— WHAT YOU SHOULD DO —
In this data, count the lines in which "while" appears and give only that number.

— INPUT DATA —
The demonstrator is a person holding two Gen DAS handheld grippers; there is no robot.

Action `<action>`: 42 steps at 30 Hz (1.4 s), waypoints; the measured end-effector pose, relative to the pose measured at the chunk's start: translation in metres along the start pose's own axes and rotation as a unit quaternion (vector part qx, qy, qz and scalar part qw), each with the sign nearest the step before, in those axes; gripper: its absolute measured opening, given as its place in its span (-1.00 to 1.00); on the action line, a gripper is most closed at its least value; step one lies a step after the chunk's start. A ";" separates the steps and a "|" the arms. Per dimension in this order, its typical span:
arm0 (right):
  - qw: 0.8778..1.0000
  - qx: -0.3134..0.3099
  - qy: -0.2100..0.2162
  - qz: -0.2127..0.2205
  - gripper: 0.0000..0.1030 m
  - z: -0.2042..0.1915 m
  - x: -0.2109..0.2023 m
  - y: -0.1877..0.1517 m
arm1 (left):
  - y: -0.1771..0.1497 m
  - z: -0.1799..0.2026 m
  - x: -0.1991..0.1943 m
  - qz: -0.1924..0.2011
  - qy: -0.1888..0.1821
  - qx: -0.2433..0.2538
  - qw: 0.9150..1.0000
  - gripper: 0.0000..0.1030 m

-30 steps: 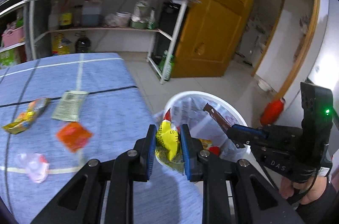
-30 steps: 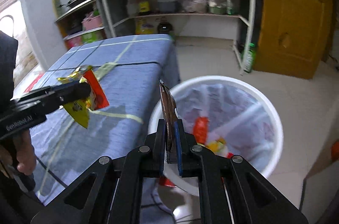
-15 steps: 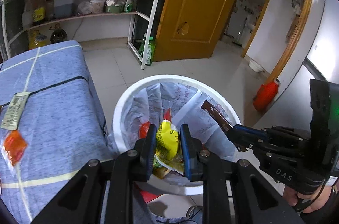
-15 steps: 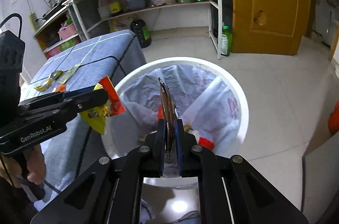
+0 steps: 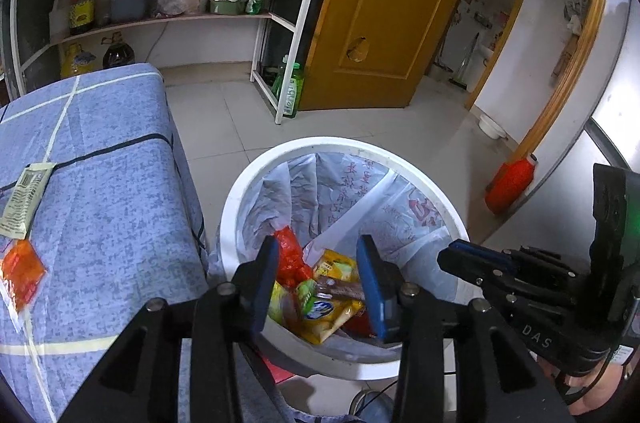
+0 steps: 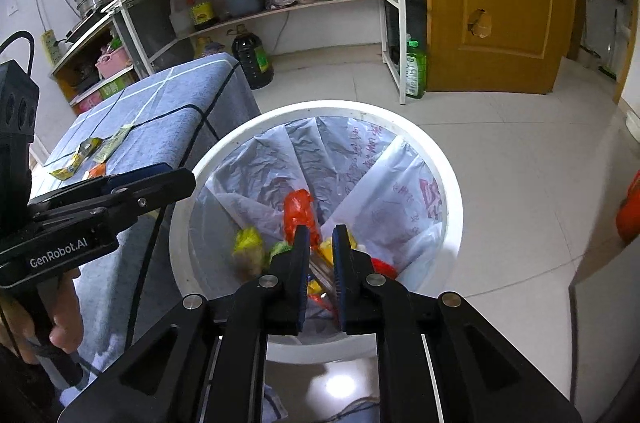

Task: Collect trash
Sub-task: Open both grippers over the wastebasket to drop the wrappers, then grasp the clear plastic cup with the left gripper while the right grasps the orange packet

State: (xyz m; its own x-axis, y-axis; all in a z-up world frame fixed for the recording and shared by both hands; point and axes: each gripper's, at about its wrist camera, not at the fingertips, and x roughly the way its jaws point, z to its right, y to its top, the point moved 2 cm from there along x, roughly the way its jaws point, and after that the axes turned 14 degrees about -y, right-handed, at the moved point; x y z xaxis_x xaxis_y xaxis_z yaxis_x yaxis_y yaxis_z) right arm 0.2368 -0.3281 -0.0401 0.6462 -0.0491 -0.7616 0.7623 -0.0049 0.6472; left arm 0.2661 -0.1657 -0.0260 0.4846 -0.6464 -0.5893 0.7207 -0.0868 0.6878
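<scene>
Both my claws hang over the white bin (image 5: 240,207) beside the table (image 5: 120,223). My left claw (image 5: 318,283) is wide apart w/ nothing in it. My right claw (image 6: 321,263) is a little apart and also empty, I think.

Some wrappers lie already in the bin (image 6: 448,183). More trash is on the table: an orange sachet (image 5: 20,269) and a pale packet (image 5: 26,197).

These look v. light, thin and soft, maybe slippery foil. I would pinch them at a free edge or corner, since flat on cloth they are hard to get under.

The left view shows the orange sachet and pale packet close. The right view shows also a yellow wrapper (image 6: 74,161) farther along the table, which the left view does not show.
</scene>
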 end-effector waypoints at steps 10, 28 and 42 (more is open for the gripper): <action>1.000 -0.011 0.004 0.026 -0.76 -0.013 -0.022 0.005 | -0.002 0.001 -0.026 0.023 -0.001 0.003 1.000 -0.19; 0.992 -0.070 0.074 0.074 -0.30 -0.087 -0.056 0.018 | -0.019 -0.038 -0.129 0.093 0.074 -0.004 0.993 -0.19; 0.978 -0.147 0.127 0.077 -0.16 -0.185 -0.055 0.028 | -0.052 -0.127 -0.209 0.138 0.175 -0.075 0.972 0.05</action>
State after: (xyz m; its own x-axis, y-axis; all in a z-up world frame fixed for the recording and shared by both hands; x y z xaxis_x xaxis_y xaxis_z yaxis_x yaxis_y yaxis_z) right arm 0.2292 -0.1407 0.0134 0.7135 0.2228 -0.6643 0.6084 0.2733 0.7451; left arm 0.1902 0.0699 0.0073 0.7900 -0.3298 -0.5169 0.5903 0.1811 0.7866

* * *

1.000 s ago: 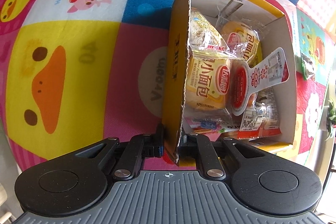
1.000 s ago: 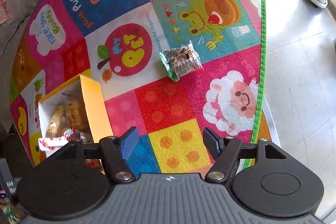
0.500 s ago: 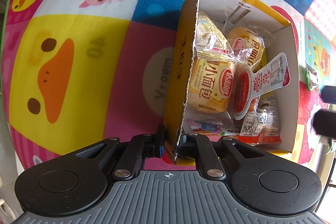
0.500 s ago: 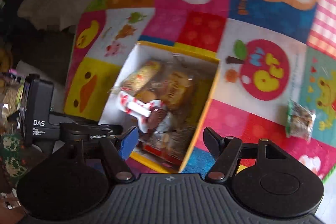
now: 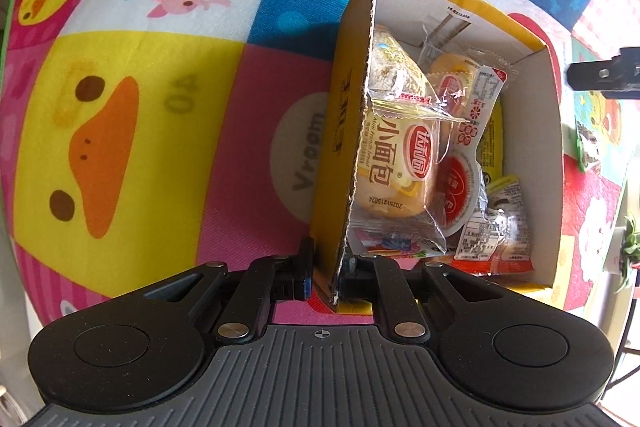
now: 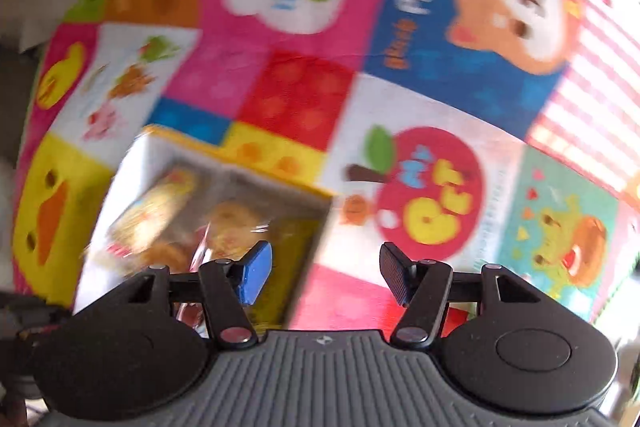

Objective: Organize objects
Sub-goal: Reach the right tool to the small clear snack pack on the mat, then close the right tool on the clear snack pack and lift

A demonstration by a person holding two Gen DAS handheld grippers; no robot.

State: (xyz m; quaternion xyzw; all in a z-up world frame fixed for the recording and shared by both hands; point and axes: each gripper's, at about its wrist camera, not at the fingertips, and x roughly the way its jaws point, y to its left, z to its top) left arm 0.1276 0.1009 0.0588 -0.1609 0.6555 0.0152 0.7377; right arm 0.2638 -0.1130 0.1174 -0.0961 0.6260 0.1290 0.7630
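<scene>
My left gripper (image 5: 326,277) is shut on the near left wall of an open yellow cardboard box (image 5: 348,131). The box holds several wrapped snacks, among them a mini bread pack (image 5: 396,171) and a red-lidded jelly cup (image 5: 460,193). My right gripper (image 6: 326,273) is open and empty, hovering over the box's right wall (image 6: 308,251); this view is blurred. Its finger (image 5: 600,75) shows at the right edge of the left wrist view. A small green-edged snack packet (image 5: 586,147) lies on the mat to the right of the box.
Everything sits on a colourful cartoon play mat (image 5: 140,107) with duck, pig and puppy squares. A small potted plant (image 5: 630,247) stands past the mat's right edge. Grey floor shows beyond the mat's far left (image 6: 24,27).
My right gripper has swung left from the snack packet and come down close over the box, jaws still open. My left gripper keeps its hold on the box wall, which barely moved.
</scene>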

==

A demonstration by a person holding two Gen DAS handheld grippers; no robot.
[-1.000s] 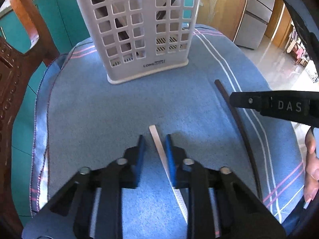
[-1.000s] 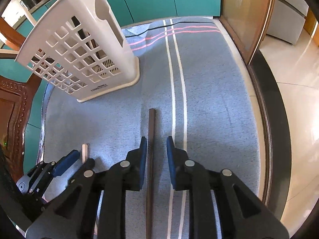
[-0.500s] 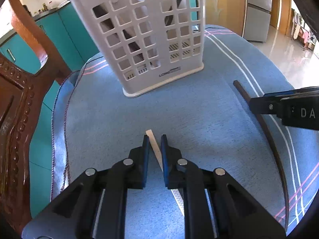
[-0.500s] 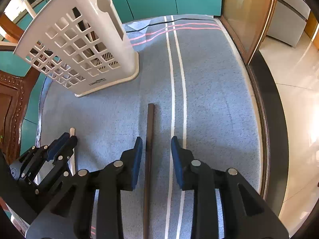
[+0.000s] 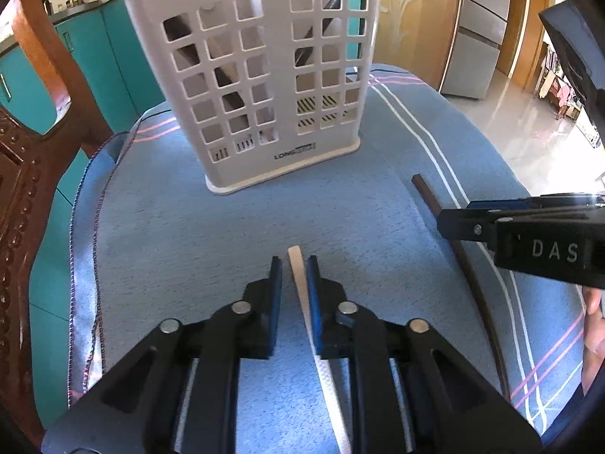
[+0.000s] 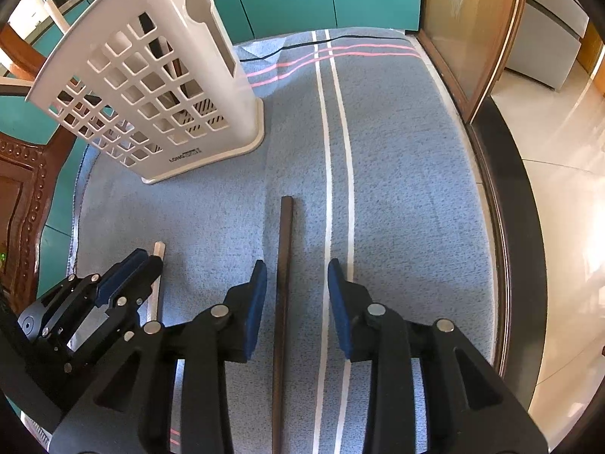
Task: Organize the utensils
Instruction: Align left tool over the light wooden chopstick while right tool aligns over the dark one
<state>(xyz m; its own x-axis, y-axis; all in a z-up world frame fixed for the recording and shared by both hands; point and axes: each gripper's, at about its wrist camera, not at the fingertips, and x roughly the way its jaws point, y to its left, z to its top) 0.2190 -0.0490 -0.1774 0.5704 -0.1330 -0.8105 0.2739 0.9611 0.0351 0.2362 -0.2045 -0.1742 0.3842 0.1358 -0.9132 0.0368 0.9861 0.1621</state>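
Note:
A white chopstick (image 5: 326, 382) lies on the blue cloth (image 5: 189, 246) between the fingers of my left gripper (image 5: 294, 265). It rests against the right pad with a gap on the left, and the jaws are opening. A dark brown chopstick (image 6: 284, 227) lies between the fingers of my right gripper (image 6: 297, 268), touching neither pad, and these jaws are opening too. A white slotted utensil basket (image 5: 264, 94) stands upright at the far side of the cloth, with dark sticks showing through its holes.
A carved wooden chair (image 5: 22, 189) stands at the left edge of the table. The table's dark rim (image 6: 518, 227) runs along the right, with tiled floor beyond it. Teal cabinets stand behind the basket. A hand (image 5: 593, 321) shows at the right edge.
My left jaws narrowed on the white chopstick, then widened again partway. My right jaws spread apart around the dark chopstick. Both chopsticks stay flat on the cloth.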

— TASK ANSWER —
2